▶ _Aim of the exercise_
Would you please transcribe, exactly as written, the lines of the entries below starting at the one that holds "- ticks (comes" and ending at the one that holds "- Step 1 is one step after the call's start", both included?

▶ _The input_
..........

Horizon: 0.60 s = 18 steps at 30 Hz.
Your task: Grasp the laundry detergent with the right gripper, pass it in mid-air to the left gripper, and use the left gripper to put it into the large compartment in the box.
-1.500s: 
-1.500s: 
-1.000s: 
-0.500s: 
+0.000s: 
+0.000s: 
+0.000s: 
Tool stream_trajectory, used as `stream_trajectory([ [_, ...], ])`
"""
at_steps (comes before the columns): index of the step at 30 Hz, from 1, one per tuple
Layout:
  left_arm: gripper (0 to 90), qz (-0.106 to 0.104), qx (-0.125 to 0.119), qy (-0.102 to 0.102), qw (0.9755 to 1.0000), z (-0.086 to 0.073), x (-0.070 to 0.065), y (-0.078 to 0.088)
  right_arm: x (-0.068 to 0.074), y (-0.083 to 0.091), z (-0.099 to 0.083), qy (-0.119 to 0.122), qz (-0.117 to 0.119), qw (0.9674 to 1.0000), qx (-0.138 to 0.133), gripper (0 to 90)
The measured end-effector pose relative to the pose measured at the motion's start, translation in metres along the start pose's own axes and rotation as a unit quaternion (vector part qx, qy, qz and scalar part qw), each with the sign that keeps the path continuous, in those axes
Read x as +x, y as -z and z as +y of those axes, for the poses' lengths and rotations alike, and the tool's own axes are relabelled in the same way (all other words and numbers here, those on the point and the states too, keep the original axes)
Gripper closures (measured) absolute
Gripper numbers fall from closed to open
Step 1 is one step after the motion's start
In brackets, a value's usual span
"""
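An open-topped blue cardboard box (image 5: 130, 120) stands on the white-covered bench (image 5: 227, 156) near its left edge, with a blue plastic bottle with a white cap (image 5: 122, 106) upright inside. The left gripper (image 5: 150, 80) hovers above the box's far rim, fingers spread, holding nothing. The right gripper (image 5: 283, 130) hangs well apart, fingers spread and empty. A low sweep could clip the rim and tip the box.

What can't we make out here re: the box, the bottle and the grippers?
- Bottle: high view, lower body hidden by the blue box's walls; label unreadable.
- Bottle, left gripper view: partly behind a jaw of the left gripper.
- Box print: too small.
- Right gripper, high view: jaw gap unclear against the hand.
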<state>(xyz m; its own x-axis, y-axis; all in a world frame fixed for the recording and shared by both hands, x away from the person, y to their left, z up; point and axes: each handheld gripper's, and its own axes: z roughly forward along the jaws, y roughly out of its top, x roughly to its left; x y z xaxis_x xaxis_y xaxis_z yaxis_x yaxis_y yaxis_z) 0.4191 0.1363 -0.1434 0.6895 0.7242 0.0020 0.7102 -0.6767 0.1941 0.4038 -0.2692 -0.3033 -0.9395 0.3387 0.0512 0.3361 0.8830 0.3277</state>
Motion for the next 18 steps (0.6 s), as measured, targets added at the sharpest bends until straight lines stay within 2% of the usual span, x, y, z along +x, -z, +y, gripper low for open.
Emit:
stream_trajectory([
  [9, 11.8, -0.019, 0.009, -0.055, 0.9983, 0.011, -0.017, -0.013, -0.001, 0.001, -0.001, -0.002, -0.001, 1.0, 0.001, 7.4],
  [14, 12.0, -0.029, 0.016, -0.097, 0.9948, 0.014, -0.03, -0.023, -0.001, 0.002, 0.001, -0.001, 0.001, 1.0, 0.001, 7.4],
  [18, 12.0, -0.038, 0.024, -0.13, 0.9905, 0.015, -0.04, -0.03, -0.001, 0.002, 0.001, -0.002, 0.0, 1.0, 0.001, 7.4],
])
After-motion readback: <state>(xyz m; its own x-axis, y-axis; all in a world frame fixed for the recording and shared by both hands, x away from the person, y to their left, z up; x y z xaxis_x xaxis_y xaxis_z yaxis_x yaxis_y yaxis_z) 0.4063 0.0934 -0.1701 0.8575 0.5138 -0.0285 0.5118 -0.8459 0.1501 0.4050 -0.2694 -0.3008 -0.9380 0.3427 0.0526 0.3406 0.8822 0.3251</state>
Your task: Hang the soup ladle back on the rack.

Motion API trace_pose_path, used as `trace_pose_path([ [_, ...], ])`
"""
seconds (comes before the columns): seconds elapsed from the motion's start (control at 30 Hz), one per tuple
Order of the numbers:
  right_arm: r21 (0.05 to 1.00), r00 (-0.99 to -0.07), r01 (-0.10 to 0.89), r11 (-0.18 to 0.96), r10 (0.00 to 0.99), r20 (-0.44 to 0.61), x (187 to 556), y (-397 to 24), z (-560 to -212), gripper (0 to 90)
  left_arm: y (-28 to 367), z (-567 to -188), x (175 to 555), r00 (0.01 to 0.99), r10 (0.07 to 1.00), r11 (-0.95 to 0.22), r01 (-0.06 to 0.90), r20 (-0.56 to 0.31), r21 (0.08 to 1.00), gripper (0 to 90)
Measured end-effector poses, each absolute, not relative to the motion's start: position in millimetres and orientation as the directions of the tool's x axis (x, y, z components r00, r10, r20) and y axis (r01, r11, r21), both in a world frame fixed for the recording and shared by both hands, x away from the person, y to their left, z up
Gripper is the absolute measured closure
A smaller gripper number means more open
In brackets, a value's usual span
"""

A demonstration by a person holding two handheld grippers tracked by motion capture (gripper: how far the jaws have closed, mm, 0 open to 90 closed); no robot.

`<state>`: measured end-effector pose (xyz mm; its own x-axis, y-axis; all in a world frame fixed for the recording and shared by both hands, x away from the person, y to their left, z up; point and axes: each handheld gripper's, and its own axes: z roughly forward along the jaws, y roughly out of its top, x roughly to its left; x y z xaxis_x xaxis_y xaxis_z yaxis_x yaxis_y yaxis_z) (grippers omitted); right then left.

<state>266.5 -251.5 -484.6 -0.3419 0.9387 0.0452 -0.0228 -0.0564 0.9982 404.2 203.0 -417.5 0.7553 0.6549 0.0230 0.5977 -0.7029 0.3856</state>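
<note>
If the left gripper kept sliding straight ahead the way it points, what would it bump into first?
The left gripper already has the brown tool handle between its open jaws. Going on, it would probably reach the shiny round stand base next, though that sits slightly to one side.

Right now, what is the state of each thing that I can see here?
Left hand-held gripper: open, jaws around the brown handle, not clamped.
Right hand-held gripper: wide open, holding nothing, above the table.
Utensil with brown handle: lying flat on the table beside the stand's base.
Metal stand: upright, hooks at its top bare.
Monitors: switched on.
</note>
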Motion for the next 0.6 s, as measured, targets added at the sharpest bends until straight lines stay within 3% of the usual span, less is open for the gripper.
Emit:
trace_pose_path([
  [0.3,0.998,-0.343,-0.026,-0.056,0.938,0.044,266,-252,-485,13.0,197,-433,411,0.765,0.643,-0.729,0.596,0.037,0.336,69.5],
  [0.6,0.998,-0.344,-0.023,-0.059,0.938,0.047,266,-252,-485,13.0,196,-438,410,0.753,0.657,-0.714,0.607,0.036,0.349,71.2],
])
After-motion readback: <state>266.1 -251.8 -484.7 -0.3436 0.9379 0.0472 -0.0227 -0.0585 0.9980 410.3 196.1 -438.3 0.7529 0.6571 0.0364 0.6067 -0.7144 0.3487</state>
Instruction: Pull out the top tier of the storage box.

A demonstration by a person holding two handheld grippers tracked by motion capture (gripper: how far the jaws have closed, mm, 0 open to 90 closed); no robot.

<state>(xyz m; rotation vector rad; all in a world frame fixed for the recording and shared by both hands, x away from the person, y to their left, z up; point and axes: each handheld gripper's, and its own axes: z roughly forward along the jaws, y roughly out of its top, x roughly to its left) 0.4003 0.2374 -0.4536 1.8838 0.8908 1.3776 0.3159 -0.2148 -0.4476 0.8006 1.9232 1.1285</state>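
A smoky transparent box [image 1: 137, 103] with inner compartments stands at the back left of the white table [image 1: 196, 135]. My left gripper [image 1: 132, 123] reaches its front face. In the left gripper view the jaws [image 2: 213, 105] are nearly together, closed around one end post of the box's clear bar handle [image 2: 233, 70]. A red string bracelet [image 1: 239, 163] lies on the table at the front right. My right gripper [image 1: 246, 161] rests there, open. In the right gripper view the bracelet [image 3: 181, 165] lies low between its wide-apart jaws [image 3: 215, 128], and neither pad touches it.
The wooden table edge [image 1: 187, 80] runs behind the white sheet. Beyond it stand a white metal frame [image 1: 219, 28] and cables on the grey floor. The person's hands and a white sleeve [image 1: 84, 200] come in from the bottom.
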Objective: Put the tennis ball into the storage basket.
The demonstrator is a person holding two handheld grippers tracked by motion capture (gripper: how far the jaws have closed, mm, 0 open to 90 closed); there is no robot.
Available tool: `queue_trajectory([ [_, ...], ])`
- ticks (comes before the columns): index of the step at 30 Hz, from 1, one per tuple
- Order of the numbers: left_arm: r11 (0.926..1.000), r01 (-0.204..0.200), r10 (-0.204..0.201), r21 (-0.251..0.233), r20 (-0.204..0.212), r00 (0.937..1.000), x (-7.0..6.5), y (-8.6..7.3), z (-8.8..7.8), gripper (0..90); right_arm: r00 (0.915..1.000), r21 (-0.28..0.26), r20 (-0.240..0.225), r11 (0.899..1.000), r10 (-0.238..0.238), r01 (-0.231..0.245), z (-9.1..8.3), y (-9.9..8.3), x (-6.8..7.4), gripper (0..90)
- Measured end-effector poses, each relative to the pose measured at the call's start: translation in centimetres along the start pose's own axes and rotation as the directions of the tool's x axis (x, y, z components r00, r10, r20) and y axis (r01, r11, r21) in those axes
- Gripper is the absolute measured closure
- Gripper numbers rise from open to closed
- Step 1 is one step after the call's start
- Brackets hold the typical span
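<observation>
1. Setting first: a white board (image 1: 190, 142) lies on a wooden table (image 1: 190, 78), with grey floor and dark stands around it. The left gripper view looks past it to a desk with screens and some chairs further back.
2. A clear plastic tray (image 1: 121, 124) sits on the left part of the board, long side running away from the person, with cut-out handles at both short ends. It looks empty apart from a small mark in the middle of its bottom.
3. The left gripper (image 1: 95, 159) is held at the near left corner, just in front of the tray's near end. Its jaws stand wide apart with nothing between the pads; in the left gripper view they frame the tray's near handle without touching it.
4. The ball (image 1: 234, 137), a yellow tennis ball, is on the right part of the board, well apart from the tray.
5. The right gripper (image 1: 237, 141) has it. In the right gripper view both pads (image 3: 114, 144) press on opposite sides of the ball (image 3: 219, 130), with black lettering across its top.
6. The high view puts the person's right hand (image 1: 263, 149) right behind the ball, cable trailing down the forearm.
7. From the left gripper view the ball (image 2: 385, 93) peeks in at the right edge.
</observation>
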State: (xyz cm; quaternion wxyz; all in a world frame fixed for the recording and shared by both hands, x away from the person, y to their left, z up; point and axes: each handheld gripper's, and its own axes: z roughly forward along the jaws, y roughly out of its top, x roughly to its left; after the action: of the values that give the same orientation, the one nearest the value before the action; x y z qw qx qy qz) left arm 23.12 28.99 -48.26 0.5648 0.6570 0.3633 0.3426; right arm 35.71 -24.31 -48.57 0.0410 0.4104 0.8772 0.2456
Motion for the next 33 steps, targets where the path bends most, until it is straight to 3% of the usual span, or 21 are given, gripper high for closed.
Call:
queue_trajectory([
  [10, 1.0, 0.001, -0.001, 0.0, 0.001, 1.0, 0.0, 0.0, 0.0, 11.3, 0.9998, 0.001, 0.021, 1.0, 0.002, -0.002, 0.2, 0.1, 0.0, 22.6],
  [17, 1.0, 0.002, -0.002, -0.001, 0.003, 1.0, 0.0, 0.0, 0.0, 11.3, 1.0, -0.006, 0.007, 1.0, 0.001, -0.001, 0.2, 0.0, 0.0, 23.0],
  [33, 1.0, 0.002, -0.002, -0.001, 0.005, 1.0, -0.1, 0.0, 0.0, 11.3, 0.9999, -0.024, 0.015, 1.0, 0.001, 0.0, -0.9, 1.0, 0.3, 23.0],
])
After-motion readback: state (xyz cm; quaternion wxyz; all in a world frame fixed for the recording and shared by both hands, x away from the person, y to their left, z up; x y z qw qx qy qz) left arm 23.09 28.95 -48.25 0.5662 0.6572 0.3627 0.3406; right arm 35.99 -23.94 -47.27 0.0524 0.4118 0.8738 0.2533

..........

▶ _Your response_
- ticks (comes before the columns): index of the step at 30 Hz, from 1, one per tuple
- Order of the numbers: left_arm: r11 (0.926..1.000), r01 (-0.204..0.200), r10 (-0.204..0.201), r21 (-0.251..0.233), r20 (-0.204..0.212), r00 (0.937..1.000), x (-7.0..6.5), y (-8.6..7.3), z (-8.8..7.8), gripper (0..90); right_arm: r00 (0.915..1.000), r21 (-0.28..0.26), r20 (-0.240..0.225), r11 (0.899..1.000), r10 (-0.238..0.238), r01 (-0.231..0.245), z (-9.1..8.3), y (-9.9..8.3), x (-6.8..7.4), gripper (0..90)
- Measured end-effector poses, each relative to the pose measured at the call's start: translation in centimetres along the start pose's own axes and rotation as the directions of the tool's x axis (x, y, z components r00, r10, r20) and y axis (r01, r11, r21) in those axes
- Gripper is the absolute measured closure
- Gripper numbers rise from open to closed
- Step 1 is one step after the call's start

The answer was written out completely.